JUNEAU, Alaska – The results of Gov. Sarah Palin’s prenatal testing were in, and the doctor’s tone was ominous: “You need to come to the office so we can talk about it.”
Palin, known for a resolve that quickly launched her from suburban hockey mom to a player on the national political stage, said, “No, go ahead and tell me over the phone.”
The physician replied, “Down syndrome,” stunning the Republican governor, who had just completed what many political analysts called a startling first year in office.
She had arrived at the Capitol on an ethics reform platform after defeating the incumbent Republican in the primary and a former two-term Democratic governor in the general election. Her growing reputation as a maverick for bucking her party’s establishment and Alaska’s powerful oil industry quickly gained her a national reputation.
Now she is trying to balance caring for her special-needs child and running a state.
The doctor’s announcement in December, when Palin was four months pregnant, presented her with a possible life- and career-changing development.
“I’ve never had problems with my other pregnancies, so I was shocked,” said Palin, a mother of four other children.
“It took a while to open up the book that the doctor gave me about children with Down syndrome, and a while to log on to the Web site and start reading facts about the situation.”
The 44-year-old governor waited a few days before telling her husband, Todd, who was out of town, so she could understand what was ahead for them.
Once her husband got the news, he told her: “We shouldn’t be asking, ‘Why us?’ We should be saying, ‘Well, why not us?’ “
There was never any doubt the Palins would have the child, and on April 18 she gave birth to Trig Paxson Van Palin.
“We’ve both been very vocal about being pro-life,” Palin said. “We understand that every innocent life has wonderful potential.”
Down syndrome is caused by the presence of an extra chromosome in the fetus’ cells. It’s a genetic abnormality that impedes physical, intellectual and language development.
The mother’s age is a large factor in the chances of having a Down child. Once a woman turns 40, the chances of having a Down child is 1 out of 100, according to the Eunice Kennedy Shriver National Institute of Child Health and Human Development.
During her first year in office, Palin distanced herself from the old guard, powerful Republicans in the state GOP, even calling on tight-lipped veteran U.S. Sen. Ted Stevens to explain to Alaskans why federal authorities were investigating him.
She asked Alaska’s congressional delegation to be more selective in seeking earmarks after what came to be known as the “Bridge to Nowhere” turned into a national symbol of piggish pork-barrel spending.
She stood up to the powerful oil industry, and with bipartisan support in the statehouse she won a tax increase on oil companies’ profits.
She also found time to pose for the fashion magazine Vogue while she was pregnant, and she has been mentioned as a potential running mate for presidential candidate John McCain.
Three days after giving birth, Palin returned to work in her Anchorage office, accompanied by Trig and her husband.
This was not a mother’s typical visit to the office to show off the new baby; instead, she was serving notice that a child of special needs would not hinder her professional commitments.
“It’s a sign of the times to be able to do this,” she said. “I can think of so many male candidates who watched families grow while they were in office.
“There is no reason to believe a woman can’t do it with a growing family.

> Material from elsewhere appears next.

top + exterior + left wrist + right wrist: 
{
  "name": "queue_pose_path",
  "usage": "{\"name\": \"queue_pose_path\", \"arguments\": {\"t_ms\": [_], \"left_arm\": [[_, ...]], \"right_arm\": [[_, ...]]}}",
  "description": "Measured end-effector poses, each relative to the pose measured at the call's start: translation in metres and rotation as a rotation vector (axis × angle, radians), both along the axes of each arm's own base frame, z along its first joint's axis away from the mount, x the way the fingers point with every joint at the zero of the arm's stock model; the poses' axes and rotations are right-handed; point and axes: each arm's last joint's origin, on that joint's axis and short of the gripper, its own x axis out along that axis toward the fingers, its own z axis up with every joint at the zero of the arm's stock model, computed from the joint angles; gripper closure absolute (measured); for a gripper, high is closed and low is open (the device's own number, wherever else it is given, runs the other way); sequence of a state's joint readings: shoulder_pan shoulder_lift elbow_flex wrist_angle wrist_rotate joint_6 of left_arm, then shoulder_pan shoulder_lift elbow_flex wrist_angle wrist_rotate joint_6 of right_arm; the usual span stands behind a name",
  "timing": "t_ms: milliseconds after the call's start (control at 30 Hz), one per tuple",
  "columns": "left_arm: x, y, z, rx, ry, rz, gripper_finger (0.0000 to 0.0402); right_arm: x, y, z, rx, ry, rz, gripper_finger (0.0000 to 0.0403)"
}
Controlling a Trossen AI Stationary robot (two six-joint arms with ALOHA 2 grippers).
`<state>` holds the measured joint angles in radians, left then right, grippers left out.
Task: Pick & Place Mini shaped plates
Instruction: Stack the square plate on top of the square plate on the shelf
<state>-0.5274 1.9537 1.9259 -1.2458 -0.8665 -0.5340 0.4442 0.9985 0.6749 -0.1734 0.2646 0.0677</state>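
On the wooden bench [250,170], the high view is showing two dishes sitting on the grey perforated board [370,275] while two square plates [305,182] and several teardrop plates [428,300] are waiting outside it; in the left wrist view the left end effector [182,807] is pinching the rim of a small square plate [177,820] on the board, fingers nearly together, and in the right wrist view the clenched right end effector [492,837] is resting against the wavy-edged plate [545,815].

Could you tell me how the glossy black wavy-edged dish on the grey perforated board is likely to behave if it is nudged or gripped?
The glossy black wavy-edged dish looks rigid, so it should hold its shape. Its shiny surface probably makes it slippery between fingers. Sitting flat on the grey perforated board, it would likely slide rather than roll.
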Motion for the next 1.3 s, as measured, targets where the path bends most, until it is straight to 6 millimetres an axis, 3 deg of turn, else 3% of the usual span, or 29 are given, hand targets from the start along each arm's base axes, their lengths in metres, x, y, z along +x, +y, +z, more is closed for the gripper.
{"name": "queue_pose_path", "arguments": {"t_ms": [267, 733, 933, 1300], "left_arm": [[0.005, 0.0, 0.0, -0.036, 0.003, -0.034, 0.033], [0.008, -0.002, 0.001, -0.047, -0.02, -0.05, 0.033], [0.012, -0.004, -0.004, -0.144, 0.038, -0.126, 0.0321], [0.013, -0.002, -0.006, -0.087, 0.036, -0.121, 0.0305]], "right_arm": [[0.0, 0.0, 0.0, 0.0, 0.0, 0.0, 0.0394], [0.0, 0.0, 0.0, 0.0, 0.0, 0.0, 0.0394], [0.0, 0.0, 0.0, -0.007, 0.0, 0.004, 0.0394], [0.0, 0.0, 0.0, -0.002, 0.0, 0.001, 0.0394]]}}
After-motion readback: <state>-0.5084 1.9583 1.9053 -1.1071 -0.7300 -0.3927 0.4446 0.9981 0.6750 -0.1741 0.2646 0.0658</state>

My baby will not be at all or in any sense neglected.”
Neither, Palin said, will the state, as she prepares to lead deliberations for a multibillion-dollar natural gas pipeline. She calls it the economic future of the state, a means of getting North Slope natural gas to consumers throughout North America.
“I will not shirk my duties,” she said.
Other politicians have pressed forward with their careers despite jarring personal news.
Democratic presidential candidate John Edwards continued with his campaign despite the return of his wife Elizabeth’s breast cancer, though he eventually dropped out.
Another elected official who has a child with Down syndrome said Palin will probably have detractors, but that it shouldn’t change ambitions for the mother or child.
U.S. Rep. Cathy McMorris Rodgers, a Washington state Republican, has just celebrated the first birthday of her son Cole, her first child, who was born with Down syndrome. She is busy campaigning for a third term, and Cole often travels with her between Washington, D.C., and the Pacific Northwest.
“Cole opened my eyes to the pain and trouble a lot of families endure,” Rodgers said. “He’s allowed me to see people and circumstance more deeply, and the generosity of people.
“It’s in human nature to focus on the negative, on what the person can’t do. In our mind, we are focused on what he can do, what he will be able to do and do very well.”
It’s not unlike how Palin sees her child.
“I’m looking at him right now, and I see perfection,” Palin said. “Yeah, he has an extra chromosome. I keep thinking, in our world, what is normal and what is perfect?”